Il peut paraître incongru de parler de stratégie pour un gestionnaire de réseau : en effet, il opère dans un environnement régulé pour exploiter, en position de monopole, un réseau selon des règles édictées par le législateur et le régulateur de l’énergie. En première approche, on pourrait penser qu’il lui suffit d’exceller dans son métier.
Un regard attentif à la situation actuelle des gestionnaires de réseau européens nous fait découvrir une situation plus complexe :
- La redevance, intégrée au prix de l’énergie, sensée couvrir les frais d’exploitation et d’investissement relatifs au réseau a une sensibilité politique importante. Dans un contexte d’augmentation des prix de l’énergie, elle subit une pression grandissante. Il est désormais nécessaire pour le gestionnaire de réseau de faire preuve d’inventivité dans sa stratégie pour pérenniser un service de qualité, indispensable aux ménages et à l’économie.
- Les usagers de réseaux attendent désormais des monopoles le même niveau de service et de compétitivité que de leurs fournisseurs privés. Un défaut de performance peut se payer cher en alimentant et accélérant des mouvements d’ubérisation.
- La culture des gestionnaires de réseau garde en mémoire le fonctionnement passé, où les énergéticiens étaient encore verticalement intégrés. Certains dirigeants et collaborateurs vivent mal une position désormais « coincée » entre producteurs et fournisseurs d’énergie.
Assurer la pérennité de la performance économique et technique des gestionnaires de réseaux demande bien, répondre aux attentes des clients abonnés, dans ces conditions, une véritable stratégie.
Pour bâtir une telle stratégie, plusieurs axes de réflexion s’imposent selon qu’on vise la pérennité économique ou la satisfaction des clients ou les deux.
- Développer une gamme de services, en veillant à ne pas introduire de confusion avec les services énergétiques délivrés par les fournisseurs
- Elargir le territoire sur lequel le gestionnaire opère : cette option semble évidente dans les territoires où la distribution électrique ou de gaz est très fragmentée et est restée partiellement sous tutelle des communes et des villes.
- « Grignoter » des responsabilités aux frontières entre gestionnaires de réseau et producteurs d’une part et fournisseurs d’autre part.

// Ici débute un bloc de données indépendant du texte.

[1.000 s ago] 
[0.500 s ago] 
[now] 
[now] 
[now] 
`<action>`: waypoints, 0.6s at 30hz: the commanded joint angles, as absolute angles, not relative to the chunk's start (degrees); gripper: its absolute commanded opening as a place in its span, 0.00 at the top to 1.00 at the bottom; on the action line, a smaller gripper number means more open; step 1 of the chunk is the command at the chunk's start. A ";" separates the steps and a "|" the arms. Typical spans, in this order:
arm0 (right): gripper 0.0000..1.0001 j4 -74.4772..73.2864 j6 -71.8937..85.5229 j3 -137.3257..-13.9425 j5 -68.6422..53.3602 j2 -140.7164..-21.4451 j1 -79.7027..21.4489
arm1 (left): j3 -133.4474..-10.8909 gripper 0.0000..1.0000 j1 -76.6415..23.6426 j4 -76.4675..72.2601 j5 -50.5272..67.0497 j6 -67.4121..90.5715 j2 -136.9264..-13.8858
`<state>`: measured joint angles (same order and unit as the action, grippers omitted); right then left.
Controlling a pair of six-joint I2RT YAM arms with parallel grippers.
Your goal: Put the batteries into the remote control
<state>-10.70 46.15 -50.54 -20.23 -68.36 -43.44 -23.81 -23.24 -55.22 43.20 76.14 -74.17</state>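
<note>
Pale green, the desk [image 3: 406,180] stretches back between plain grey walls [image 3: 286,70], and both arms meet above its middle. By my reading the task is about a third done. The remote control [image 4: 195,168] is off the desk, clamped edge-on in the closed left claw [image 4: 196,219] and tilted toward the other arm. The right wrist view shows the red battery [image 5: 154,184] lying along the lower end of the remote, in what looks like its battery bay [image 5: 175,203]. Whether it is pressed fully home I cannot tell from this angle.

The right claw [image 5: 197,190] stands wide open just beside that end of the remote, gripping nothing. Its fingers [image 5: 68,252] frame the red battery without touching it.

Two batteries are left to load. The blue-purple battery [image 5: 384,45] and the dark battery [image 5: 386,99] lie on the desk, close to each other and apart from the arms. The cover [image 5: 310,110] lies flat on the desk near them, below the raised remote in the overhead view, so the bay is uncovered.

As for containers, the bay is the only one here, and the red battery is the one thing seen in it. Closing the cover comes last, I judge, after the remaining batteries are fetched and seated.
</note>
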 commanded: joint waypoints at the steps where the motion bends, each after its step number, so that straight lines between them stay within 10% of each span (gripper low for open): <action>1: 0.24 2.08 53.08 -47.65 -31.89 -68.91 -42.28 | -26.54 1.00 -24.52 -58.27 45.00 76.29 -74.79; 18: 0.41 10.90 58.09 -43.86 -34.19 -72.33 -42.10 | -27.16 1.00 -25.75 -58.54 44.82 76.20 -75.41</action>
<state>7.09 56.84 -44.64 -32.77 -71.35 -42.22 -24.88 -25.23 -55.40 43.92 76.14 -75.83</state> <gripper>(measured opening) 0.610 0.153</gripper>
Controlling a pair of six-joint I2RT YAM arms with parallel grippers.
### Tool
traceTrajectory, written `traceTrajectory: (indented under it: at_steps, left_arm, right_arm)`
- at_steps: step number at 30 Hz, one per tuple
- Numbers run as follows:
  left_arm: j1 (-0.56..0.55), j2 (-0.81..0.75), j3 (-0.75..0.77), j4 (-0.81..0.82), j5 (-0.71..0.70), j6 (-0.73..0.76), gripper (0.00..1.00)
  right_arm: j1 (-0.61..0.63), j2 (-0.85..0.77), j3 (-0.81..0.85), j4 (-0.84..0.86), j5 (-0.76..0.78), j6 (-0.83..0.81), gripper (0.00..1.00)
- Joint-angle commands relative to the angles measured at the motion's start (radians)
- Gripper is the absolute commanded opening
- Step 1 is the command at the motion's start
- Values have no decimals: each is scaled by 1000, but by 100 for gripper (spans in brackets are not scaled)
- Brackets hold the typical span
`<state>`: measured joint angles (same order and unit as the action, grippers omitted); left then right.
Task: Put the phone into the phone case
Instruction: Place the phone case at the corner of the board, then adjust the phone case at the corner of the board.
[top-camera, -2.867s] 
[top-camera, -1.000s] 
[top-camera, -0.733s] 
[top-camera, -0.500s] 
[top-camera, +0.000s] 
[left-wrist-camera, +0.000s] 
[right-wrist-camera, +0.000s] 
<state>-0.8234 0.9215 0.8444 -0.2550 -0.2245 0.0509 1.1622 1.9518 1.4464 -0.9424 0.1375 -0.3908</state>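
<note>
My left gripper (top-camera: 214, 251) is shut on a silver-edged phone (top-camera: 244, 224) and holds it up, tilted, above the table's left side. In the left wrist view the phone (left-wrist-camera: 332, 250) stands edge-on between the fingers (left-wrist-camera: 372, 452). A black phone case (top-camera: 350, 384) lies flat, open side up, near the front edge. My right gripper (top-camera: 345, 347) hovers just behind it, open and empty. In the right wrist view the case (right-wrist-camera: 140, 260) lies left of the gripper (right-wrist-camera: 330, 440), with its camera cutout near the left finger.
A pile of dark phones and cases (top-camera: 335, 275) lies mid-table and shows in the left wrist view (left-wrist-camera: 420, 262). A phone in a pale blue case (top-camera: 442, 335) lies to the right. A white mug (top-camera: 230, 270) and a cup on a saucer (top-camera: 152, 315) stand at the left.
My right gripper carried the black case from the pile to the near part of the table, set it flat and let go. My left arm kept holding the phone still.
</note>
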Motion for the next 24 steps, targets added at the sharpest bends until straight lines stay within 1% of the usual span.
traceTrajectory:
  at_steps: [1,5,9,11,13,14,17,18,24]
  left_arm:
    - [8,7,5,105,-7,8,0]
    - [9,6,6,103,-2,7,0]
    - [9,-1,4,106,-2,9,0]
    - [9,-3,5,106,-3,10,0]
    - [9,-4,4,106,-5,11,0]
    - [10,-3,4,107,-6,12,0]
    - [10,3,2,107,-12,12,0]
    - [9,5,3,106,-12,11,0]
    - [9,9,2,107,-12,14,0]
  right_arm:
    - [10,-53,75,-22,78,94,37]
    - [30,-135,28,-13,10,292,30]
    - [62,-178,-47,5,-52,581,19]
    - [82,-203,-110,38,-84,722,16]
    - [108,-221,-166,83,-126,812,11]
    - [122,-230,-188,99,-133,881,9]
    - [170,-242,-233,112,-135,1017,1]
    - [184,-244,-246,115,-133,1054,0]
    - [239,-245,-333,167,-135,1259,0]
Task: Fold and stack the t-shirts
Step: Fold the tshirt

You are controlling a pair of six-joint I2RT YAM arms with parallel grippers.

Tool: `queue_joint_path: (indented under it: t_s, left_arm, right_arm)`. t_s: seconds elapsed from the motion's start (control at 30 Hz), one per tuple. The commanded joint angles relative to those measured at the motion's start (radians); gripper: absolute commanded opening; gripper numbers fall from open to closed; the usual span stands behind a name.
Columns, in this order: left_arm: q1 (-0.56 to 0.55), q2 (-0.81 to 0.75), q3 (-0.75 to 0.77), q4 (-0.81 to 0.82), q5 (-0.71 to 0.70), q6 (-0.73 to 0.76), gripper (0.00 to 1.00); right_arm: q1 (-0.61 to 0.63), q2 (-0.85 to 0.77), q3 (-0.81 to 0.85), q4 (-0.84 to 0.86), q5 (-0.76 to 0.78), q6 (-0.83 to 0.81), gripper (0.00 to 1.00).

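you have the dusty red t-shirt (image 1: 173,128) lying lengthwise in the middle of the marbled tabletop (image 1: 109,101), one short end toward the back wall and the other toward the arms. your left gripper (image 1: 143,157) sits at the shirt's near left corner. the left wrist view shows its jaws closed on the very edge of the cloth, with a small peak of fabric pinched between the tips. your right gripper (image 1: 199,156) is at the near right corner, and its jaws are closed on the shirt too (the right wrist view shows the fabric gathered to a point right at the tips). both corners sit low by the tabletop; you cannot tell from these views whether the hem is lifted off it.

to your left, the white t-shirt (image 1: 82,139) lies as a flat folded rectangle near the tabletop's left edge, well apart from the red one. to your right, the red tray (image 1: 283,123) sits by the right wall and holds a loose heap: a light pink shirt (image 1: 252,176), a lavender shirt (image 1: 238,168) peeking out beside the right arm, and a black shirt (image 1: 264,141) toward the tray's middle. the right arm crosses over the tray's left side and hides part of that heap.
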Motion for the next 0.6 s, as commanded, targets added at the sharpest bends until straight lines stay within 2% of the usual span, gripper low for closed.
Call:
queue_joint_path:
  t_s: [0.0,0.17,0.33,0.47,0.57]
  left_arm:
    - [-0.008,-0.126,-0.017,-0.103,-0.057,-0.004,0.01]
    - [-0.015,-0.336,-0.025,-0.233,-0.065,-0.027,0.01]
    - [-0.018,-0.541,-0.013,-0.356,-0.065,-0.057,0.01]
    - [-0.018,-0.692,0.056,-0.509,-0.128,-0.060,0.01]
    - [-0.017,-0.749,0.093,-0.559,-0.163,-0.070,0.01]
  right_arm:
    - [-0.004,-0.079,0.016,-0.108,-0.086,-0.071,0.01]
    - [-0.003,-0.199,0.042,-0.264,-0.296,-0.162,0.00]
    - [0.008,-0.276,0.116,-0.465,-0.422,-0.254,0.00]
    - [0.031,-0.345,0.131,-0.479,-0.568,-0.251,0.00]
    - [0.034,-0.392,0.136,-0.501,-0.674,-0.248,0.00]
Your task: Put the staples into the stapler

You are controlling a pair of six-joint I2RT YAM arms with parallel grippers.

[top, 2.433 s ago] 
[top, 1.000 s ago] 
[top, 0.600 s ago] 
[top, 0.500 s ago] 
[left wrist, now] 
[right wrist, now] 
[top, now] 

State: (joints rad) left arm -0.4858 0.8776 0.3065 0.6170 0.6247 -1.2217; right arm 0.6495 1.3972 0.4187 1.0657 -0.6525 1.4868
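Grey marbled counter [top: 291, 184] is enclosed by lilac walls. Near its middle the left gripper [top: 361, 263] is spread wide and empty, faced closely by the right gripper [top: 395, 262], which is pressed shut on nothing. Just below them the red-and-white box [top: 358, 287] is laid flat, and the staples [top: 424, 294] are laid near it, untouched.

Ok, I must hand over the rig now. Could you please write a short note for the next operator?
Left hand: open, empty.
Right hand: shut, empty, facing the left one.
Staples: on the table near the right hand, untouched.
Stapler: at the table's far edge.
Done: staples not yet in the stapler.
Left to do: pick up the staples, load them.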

- Développer une position de spécialiste des infrastructures en privilégiant un développement horizontal (gestion de réseaux de distribution de chaleur, de gaz et d’électricité ainsi que de capacités de stockage). Cette position permet de devenir l’interlocuteur privilégié des collectivités territoriales pour déployer des systèmes énergétiques optimisés. Elle s’impose plus facilement dans le sillage des Stadtwerke allemands ou des Services Industriels suisses, qui offrent une base d’expérience très intéressante pour ce type de positionnement.
Toutes les règlementations nationales ne permettent pas, aujourd’hui, l’ensemble de ces choix. Mais les transitions énergétiques ne concernent-elles pas aussi toutes les dispositions à prendre pour évoluer vers des systèmes énergétiques optimisés ? La clarification de la stratégie des gestionnaires de réseaux aura une influence forte sur le législateur et sur le régulateur.
Cette clarification sera également bénéfique pour les clients particuliers et industriels qui ne peuvent comprendre l’évolution du marché de l’énergie dans la cacophonie actuelle : comment s’y retrouver quand des gestionnaires de réseau communiquent en termes commerciaux de la valorisation de la flexibilité, font la promotion des services d’efficacité énergétiques accessibles grâce aux compteurs intelligents et occupent dans les foires majeures des stands plus grands que ceux des fournisseurs d’énergie ? Certes, ils ne font que tutoyer la limite de leur champ de responsabilité mais la perception de l’auditeur est influencée par l’absence de communication sur leur cœur de métier, en dehors des compteurs intelligents (auxquels, je persiste à le croire, la plupart des consommateurs n’accordent qu’une faible importance).
Définir une stratégie pour les gestionnaires de réseau est complexe car il me semble nécessaire de sortir du connu et des zones de confort. Que ceux qui se veulent innovants ouvrent la voie ! Le champ d’action est vaste.